Windy Sherman, the former US Secretary of State and Senior negotiators in the nuclear talks, commented: “Any attack on Iranian nuclear facilities may delay the program for a year or three, but Iran will quickly reinforced it quickly. Let me be frank: you cannot bomb science and knowledge.”
In addition, unlike the Libyan experience, Iran has a relatively successful negotiating record, starting from the 2002-2003 negotiations and ending with the 2015 agreement, which makes it unrealistic expecting an international deal with it in the same way that it deals with the Gaddafi regime.
The Iranian model?
Rapid progress in the ongoing negotiations between Iranian Foreign Minister Abbas Araqji and the American President for Middle East Affairs Steve Witkeov, indicates that the current negotiating climate is clearly different from the Israeli offering, as the collision and hostile vision is absent.
Although there is no confirmed details about the text of the potential agreement, Tehran appears to not accept the idea of permanent abandonment of the right to fertilization.
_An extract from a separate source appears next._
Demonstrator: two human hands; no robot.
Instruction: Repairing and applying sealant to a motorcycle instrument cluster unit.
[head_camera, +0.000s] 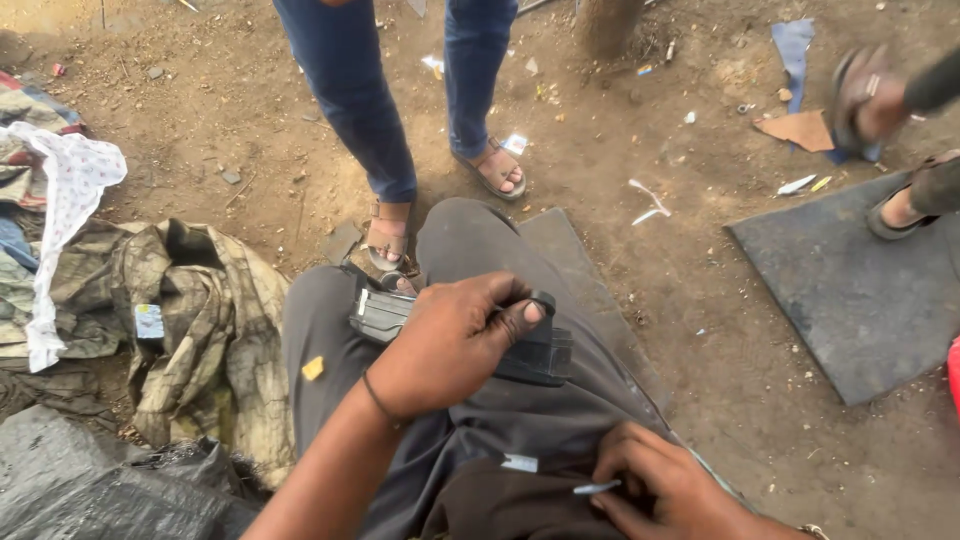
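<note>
Your left hand (450, 345) grips the black sandal (535, 352) on your lap; keep it pinned flat against your thigh; your right hand (665, 490) pinches a thin blade (597, 488) low beside your hip; point it away from your fingers.

L hand (455, 345) curled in a grip over lap, R hand (665, 490) pinching, low by thigh.

Bare brown dirt ground (700, 300) lay in daylight, littered with scraps; a dark rubber mat (850, 290) at right, crumpled cloths (200, 320) at left.
</note>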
The maximum that it agreed to be the suspension of fertilization for a period of 6 months, in exchange for an official recognition of its right to fertilization, and a comprehensive suspension of all the penalties – including secondary sanctions – by the American President, which can be described as the logic of “suspension in exchange for comment”.
Among the other Iranian proposals is the formation of an international consortium to oxidation of its uranium stock, and reduce fertilization rates from 60% to 3.6%, with admission to discuss the details later.
Summary
The Libyan model, as Israel, is proposing it more extreme than the United States seeks in its current negotiations with Iran; From a complete dismantling of nuclear establishments, and the rejection of the right to enrichment, to impose permanent obligations, maintain military threat, strict requirements for lifting the sanctions, and immediate expansion of the negotiation scope.
However, the deep differences between the Iranian and Libyan cases – in terms of self -capabilities, diplomatic presence, and the negotiating record – make the application of this model very difficult.
According to the current indicators, Israel may find from June to September 2025 a suitable time window to carry out hidden operations against Iran, with the aim of creating a new deterrent equation and confusing the path of negotiation between Tehran and Washington. However, the “Libyan model”, with its Israeli content, looks much further than realistic.
The opinions in the article do not necessarily reflect the editorial position of Al -Jazeera.